The world’s first 8K endoscope has been developed by a Japanese doctor by applying the technologies of NHK Science & Technology Research Laboratories. Bringing microscopic nerves and blood vessels into full view on a big screen, it makes advanced surgical procedures safer than before. How does such unprecedented resolution transform medical practice?
Scene from an actual surgery using the 8K endoscope on a human patient. The images produced are more detailed than those visible to the naked eye. With multiple doctors and medical staff being able to watch the operation at the same time, they can undertake more difficult surgeries and share the knowledge and experience gained.
“It’s as if I were performing surgery inside the patient’s stomach!”
The surgeon was amazed at the high-resolution image being projected onto the monitor display when he operated to remove a gallbladder in the world’s first clinical surgery with the 8K rigid endoscope. 8K footage boasts 16 times as many pixels as the 2K footage of endoscopes widely used today. That is nearly equivalent to being able to read a newspaper from 10 meters away, and makes tiny blood vessels and sutures—invisible to the naked eye—clearly visible.
CHIBA Toshio, M.D., Ph.D. Specialist in fetal and pediatric surgery. Chairman of board of directors of the Medical Innovation Consortium and project professor at Juntendo University, Faculty of Medicine. He was awarded the Albert Schweitzer Award in 2020 for his achievements in the development of 8K endoscopes.
In 2006, while working as a doctor at the National Center for Child Health and Development, Dr. Chiba was transfixed by a documentary broadcast on Nippon Hoso Kyokai (NHK, or Japan Broadcasting Corporation) about the arrest of an airplane hijacker. What captured his attention so firmly was the fact that the faces of those involved were clearly visible, even though the camera footage was taken in the middle of the night in pitch darkness.
He desperately wanted to make use of this video technology for endoscopic surgery. So, without wasting any time on making a prior appointment, he went immediately to talk to NHK Science & Technology Research Laboratories, which was conveniently located opposite his workplace. He was lucky enough to bump into the then director-general, TANIOKA Kenkichi. The pair hit it off and decided on the spot to start development to incorporate first the night-vision technology known as HARP and then the ultra-high-definition 8K technology in rigid endoscopes.
At the time the prototype 8K endoscope was introduced into clinical practices in 2014, it weighed 2.5 kg. Reducing it to be small and light enough for practical use in surgery was therefore a major challenge. However, after much repeated effort, Dr. Chiba succeeded in reducing the weight of the device to 450 g in just four months. In 2017, an 8K rigid endoscope was commercially launched, and the 8K Surgical Microscope was released later.
The 8K endoscope was developed by Dr. Chiba and his team by applying the 8K-image sensor technology for broadcasting used by NHK Science & Technology Research Laboratories. AIR WATER BIODESIGN INC.
An 8K image features many more pixels than the commonly used 2K image, allowing even the smallest details of the subject to be seen clearly.
“It’s because Japan has a very high level of technical expertise in 8K-image sensors and endoscopic lenses that we were able to make the product so much more practical,” he remarks. “Compared to conventional endoscopes, 8K has a far greater sense of realism. Once you’ve experienced it, you can’t go back to the old image quality.” This technology, which enables observations of minute details in the inner structure of the body, not only allows for safer and more accurate surgical procedures, but also provides the means for types of surgery that have previously been extremely difficult. The possibilities for medical treatment are wide-ranging, as Dr.
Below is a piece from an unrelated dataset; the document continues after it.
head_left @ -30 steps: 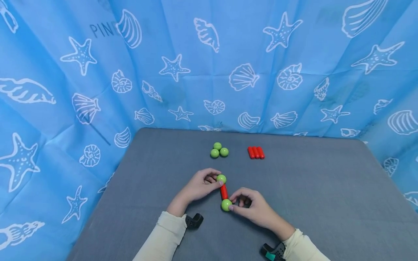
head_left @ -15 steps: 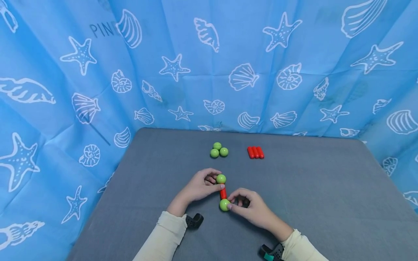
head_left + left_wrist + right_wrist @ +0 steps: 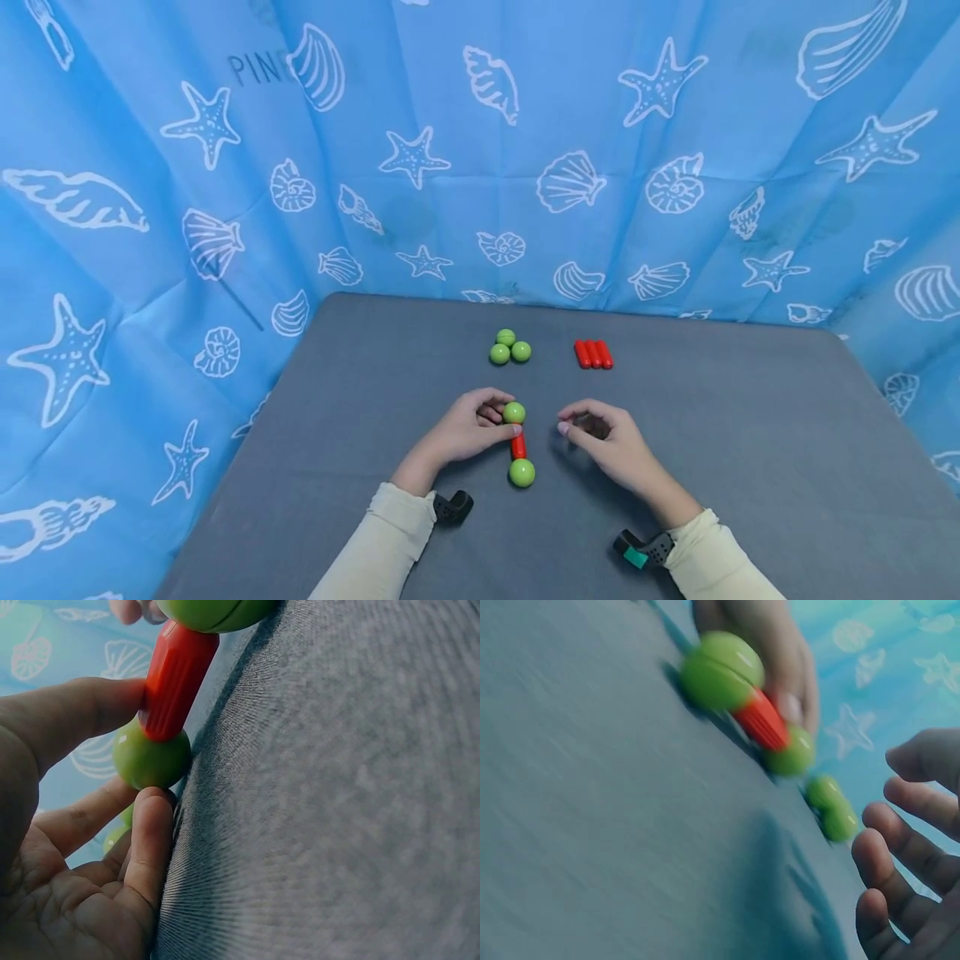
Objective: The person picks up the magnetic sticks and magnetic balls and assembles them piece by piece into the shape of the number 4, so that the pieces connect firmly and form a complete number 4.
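- One ball-and-rod piece (image 3: 518, 447) lies on the grey table (image 3: 750, 433) between the two hands: a red rod with a green ball at each end, the three in a line running away from the person.
- The left hand (image 3: 467, 433) has hold of its far end. In the left wrist view the thumb presses the rod close to the far ball (image 3: 513, 412), while fingertips touch that ball from the other side — a light pinch, by the look of it.
- The right hand (image 3: 621, 446) holds nothing. Its fingers are loosely bent and spread, with a gap between thumb and forefinger, and it hangs to the right of the piece, apart from the near ball (image 3: 522, 473).
- Done, as far as shows: one rod has both ends met by balls. The pictures do not tell how firmly either end is fixed.
- Left over: three loose green balls (image 3: 521, 351) sit in a tight cluster beyond the left hand, and three loose red rods (image 3: 592, 354) lie side by side to their right — none joined to another part, so judging by the parts, the work seems at an early stage.
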Demonstrator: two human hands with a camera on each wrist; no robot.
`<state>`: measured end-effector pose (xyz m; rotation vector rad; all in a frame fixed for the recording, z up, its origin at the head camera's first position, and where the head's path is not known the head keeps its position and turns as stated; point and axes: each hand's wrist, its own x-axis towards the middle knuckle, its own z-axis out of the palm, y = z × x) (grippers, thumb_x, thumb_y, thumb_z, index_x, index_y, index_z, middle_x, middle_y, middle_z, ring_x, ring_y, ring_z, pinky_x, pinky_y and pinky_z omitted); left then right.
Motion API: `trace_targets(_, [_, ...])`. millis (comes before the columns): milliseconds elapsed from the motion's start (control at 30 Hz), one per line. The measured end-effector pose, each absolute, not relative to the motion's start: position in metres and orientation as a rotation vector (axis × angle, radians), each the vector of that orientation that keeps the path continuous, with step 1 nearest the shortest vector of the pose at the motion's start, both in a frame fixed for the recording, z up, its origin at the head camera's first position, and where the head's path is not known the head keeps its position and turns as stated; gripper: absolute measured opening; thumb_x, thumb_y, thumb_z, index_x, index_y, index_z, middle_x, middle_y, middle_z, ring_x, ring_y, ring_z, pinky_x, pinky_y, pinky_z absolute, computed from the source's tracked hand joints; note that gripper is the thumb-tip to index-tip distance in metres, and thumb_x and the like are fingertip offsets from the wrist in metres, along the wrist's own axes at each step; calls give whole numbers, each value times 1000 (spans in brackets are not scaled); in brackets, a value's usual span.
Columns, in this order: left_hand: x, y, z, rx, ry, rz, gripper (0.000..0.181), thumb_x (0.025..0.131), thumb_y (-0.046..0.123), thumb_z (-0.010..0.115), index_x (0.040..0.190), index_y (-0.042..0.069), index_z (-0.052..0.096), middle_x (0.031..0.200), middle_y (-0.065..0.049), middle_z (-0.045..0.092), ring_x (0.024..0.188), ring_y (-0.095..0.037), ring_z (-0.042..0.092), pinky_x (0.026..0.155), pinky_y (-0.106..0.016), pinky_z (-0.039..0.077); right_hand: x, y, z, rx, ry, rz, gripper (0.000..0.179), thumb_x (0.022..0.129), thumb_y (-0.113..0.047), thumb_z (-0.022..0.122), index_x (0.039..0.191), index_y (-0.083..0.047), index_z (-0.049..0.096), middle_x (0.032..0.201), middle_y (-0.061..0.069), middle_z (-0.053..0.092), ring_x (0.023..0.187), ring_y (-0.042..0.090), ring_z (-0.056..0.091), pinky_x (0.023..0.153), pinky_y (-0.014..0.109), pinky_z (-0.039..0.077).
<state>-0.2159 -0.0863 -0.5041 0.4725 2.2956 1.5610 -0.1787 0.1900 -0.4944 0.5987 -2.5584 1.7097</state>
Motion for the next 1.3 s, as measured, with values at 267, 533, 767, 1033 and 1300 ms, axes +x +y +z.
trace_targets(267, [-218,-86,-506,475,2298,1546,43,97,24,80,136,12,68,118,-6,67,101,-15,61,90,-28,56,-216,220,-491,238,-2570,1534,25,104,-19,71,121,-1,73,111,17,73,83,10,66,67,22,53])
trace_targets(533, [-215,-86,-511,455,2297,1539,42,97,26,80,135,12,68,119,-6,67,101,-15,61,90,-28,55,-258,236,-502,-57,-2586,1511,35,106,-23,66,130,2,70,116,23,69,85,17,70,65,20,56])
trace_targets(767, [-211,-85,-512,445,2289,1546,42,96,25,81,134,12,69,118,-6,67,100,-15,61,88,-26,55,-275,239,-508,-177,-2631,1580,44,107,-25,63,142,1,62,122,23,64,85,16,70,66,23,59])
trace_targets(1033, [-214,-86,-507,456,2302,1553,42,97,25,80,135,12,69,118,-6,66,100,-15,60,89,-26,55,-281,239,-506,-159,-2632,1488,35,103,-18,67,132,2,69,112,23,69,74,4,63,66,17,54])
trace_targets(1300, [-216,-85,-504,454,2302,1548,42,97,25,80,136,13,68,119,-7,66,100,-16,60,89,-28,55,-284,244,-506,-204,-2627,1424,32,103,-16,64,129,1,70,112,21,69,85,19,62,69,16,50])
Chiba says: “Footage of surgery by skilled surgeons can be used for educational purposes, and online medical care and remote surgery by medical specialists can happen far more easily.”
To make the most of 8K-endoscope technology, it is vital to develop high-speed communication networks, such as 5G and fiber optics, to efficiently share the vast amounts of 8K data. And if there is progress in the development of robotic forceps for more precise operability than with the human hand, and evolution of AI capable of faster and more accurate diagnostic imaging, then 8K endoscopes will be able to demonstrate their true value.
Dr. Chiba goes on, “How quickly we can bring good products to the practical field is important. In order to do this, I believe we need to foster open innovation across borders and industries. Certainly, I would like to cooperate with people and companies overseas to build infrastructure and develop technologies that make use of our 8K technology.”
Japan’s video technology, first developed around television broadcasting, is having an impact that could change the future of medical care. No doubt Dr. Chiba will continue to take on the challenge of creating even better medical treatment.